The former lets you play mind games with your opponents, as they feel the brush of an Auto Rifle and backpedal instinctively, only to find their health still dropping as Focused Fire’s Range boost helps deliver a hail of accurate bullets. As you near the end of your magazine (and it can be advised to empty half of it pre-emptively), the bonus damage may even help you score kills on wounded Guardians that might not have been finished off with the base Impact.
Unfortunately, your depressingly high TTK will result in a multitude of assists where you once might have scored kills. And that assumes that you even “win” your gunfights; going one-on-one, assuming competent competition, Suros will lose out to just about any Scout Rifle or Hand Cannon. The MIDA Multi-Tool is darn near a hard counter in this regard, allowing its wielder to micro-strafe at speed to spoil your accuracy, and plug your head just beyond where your damage begins to fall off. Even with its boosted base Range, it’s still an Auto Rifle, and a Scout Rifle is superior at a distance.
So, you switch to Spinning Up. In PvE, wasting half a dozen rounds to proc the extra RoF is not too demanding. In PvP, however, you’ll have to become adept at knowing when to begin firing. Too soon, and you’ll exhaust your magazine before landing a kill shot; too late, and your DPS won’t climb fast enough to out-damage an opportunistic Hand Cannon user, or an aggressive Shotgun or Fusion Rifle wielder. In this regard, it’s not ideal in most situations. This is not to say that a patient and skilled player won’t see success. Seriously, if you can take advantage of that subclass-breaking TTK, you’ll frustrate an opponent who isn’t used to squaring off against the Suros. Unfortunately, in learning to do this, you’ll likely grow tired of losing firefights where you are unable to get the drop on an unwary Guardian. If you’re intent on using this auto rifle, stick with your team to provide reliable damage from medium range. They’ll be grateful for the hit markers, and you just might clean up a few of their kills as well.
In summation, Suros fares a bit better in PvP, while once again facing the unenviable position of not truly excelling in any category. Honestly, the same could be said of most Auto Rifles, so don’t think we’re piling on here. Sure, it’s not the Doctrine of Passing, but for a High Impact/Low RoF, it can still just barely keep up with the pack.
“It has a lightweight, almost plastic look with an all-white chassis, featuring red, blue, and yellow accents, including its iconic brand logo emblazoned on the side. It sports future-retro style with its HUD, and truly feels simultaneously like a relic and sci-fi super toy.”
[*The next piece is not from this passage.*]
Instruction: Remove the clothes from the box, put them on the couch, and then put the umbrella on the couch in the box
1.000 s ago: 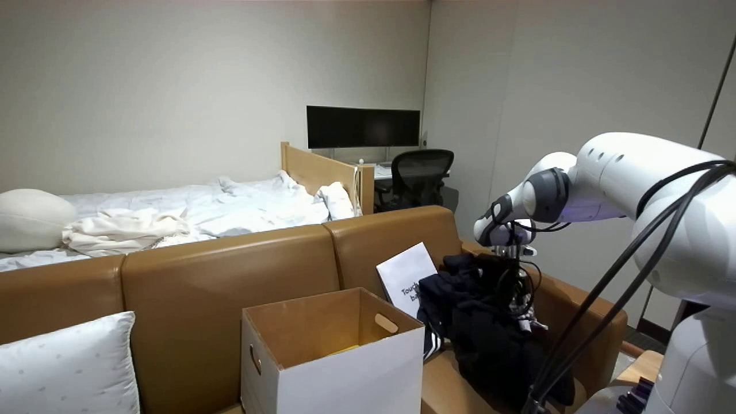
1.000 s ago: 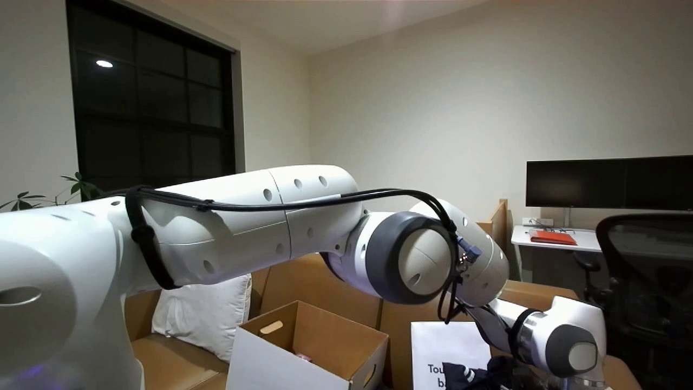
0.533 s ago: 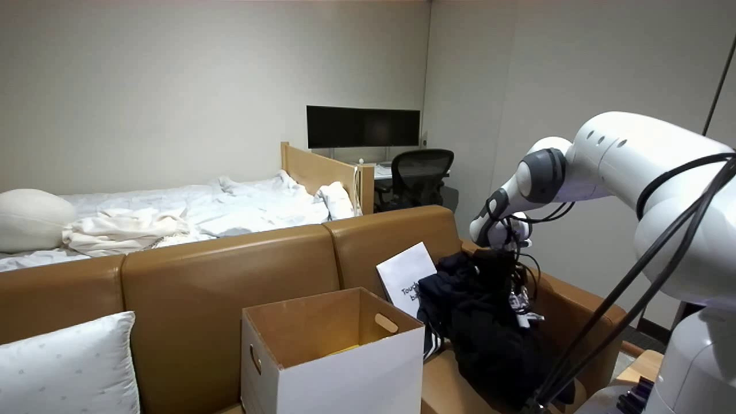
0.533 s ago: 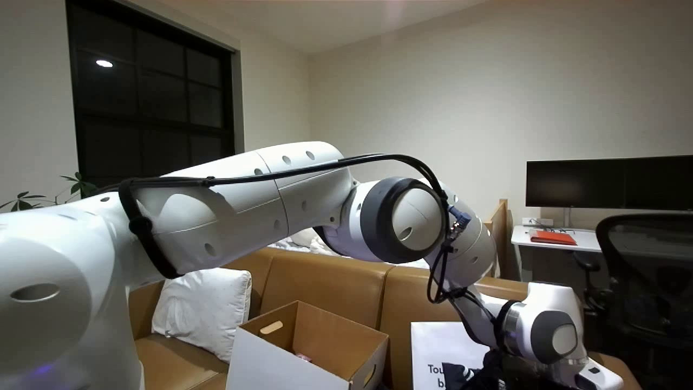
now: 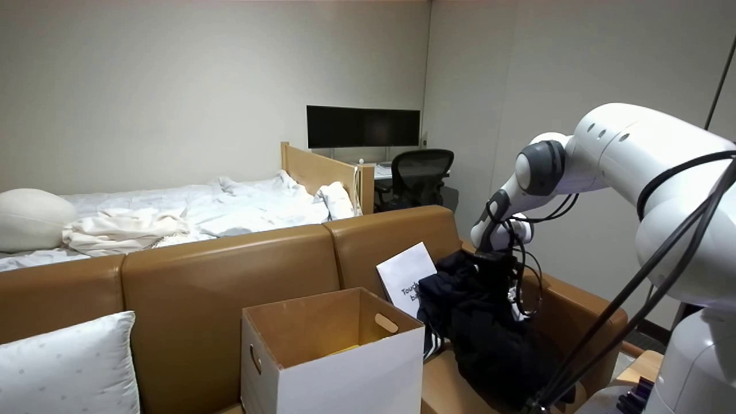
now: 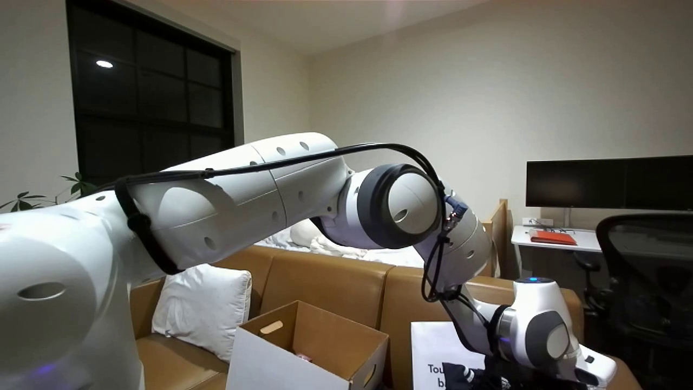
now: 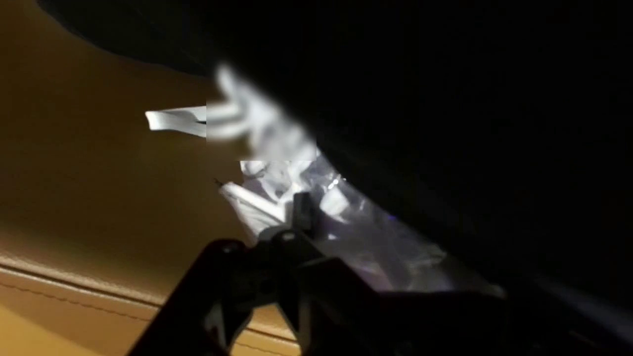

That’s what we said before. Well, now it’s black and red. Whether or not this is an improvement to you comes down to personal taste. It must be said that there’s nothing quite like the toy-like original white finish. As for the sound? Well, as Patrick put it, it no longer sounds like a ping pong ball falling down a flight of stairs. Surely, that has to be an improvement.
This isn’t the weapon for those interested in using the best of the best. Its stats, even with the benefit of Focused Fire or Spinning Up, don’t do enough to compensate for the inherent weaknesses of its class and subclass in both PvE and PvP. In spite of this, the pinpoint accuracy under Focused Fire, and class-breaking DPS under Spinning Up, still give it enough of an Exotic flair to make it a fun choice when you’re not particularly stressed about steamrolling your way to a raid clear or Crucible victory. And while you wield it, a steady plink-plink and the retro-futuristic design will ensure you do so in style.